SparkGBM is an implementation of Gradient Boosting Machine atop Apache Spark. It is designed to be scalable and efficient with the following advantages:
1, Compatible with current ML/MLlib pipeline
2, Purely writen in Scala/Spark, no other dependancy
3, Faster training speed compared with ml.GBT
Thanks to XGBoost and LightGBM, SparkGBM draws on the valuable experience of them to aim to be an efficient framework:
From XGBoost we introduced:
1, Second order approximation of objective function
2, L1/L2 regularization of weights to prevent overfitting
3, Column subsampling by tree and by node
4, Sparsity-awareness
From LightGBM we introduced:
1, Histogram subtraction to halve communication overhead
2, Feature binning to reduce memory footprint
GBMClassifier for binary classification: Source Example
import org.apache.spark.ml.classification._
val gbmc = new GBMClassifier
gbmc.setBoostType("gbtree") // "dart" -> DART, "gbtree" -> gradient boosting
.setObjectiveFunc("logistic") // "logistic" -> logloss
.setEvaluateFunc(Array("auc", "logloss")) // "auc", "logloss", "error"

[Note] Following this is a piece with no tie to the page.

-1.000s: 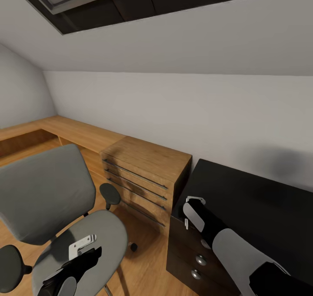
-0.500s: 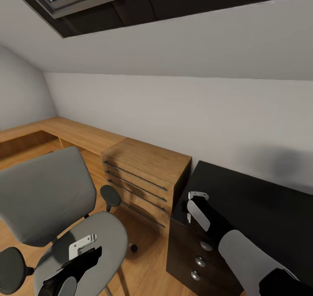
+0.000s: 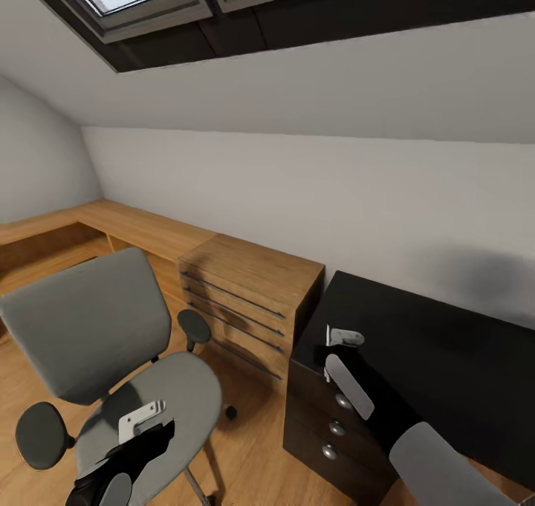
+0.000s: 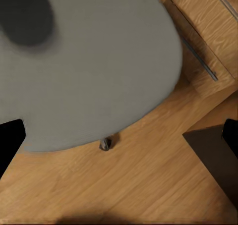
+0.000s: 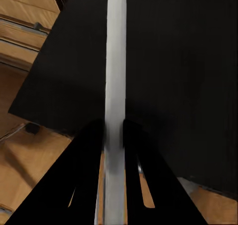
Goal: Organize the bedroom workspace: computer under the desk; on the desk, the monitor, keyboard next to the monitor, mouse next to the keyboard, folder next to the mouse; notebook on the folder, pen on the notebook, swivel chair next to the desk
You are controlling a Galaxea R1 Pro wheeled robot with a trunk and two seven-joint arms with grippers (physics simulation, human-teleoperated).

.setMaxIter(10) // maximum number of iterations
.setModelCheckpointInterval(4) // model checkpoint interval
.setModelCheckpointPath(path) // model checkpoint directory
/** training without validation */
val model = gbmc.fit(train)
/** load the snapshots saved during the training */
val modelSnapshot4 = GBMClassificationModel.load(s"$path/model-4")
val modelSnapshot8 = GBMClassificationModel.load(s"$path/model-8")

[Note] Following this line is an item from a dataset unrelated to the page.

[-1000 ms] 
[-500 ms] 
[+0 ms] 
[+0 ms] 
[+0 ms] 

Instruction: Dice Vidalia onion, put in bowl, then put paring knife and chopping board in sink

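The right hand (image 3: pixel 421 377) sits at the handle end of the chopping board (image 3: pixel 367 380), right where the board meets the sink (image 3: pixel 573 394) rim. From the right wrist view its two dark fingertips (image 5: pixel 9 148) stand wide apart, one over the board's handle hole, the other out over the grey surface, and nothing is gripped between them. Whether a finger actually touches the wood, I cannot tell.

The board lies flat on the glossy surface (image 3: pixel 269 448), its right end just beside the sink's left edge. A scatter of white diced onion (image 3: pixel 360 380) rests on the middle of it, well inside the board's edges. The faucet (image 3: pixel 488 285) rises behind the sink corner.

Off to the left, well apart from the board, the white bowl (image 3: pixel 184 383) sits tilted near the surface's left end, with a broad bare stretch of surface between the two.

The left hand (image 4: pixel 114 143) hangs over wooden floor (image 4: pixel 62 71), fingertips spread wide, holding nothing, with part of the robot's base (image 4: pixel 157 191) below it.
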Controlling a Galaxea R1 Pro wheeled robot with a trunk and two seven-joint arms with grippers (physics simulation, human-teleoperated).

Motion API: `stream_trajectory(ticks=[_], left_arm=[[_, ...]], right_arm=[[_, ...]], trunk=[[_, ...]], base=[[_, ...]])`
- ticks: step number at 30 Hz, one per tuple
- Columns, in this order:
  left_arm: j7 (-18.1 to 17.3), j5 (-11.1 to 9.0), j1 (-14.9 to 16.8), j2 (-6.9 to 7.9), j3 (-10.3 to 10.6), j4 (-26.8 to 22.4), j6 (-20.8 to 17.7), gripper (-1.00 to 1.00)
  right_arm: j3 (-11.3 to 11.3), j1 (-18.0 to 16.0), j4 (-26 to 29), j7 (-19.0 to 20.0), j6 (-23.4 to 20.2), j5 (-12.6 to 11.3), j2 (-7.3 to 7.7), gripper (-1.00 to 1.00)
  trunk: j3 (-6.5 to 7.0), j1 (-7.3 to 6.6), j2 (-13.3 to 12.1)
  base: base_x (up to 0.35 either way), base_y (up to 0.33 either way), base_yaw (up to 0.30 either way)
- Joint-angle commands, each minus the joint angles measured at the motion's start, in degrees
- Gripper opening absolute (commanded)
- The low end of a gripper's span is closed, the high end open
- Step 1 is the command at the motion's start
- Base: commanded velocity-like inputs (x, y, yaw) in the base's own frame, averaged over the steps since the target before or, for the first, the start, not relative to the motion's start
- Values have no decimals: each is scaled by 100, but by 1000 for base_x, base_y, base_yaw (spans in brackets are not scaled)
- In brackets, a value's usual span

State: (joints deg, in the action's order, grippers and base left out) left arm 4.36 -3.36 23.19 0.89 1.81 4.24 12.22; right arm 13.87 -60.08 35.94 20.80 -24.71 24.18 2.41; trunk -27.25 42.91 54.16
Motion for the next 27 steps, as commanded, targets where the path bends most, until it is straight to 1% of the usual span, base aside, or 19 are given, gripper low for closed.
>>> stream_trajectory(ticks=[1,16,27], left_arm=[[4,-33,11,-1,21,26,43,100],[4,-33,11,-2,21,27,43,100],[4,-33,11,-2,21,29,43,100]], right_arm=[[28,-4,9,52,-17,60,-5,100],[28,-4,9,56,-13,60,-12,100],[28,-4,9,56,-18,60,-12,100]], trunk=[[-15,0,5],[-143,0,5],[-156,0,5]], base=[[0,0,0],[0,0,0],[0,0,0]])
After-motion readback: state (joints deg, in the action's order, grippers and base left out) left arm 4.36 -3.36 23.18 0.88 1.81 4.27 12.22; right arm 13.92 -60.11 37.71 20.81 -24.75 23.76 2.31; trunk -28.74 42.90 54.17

/** model save and load */
model.save(savePath)
val model2 = GBMClassificationModel.load(savePath)
GBMRegressor for regression: Source Example
import org.apache.spark.ml.regression._
val gbmr = new GBMRegressor
gbmr.setBoostType("dart") // "dart" -> DART, "gbtree" -> gradient boosting
.setObjectiveFunc("square") // "square" -> MSE, "huber" -> Pseudo-Huber loss
.setEvaluateFunc(Array("rmse", "mae")) // "rmse", "mse", "mae"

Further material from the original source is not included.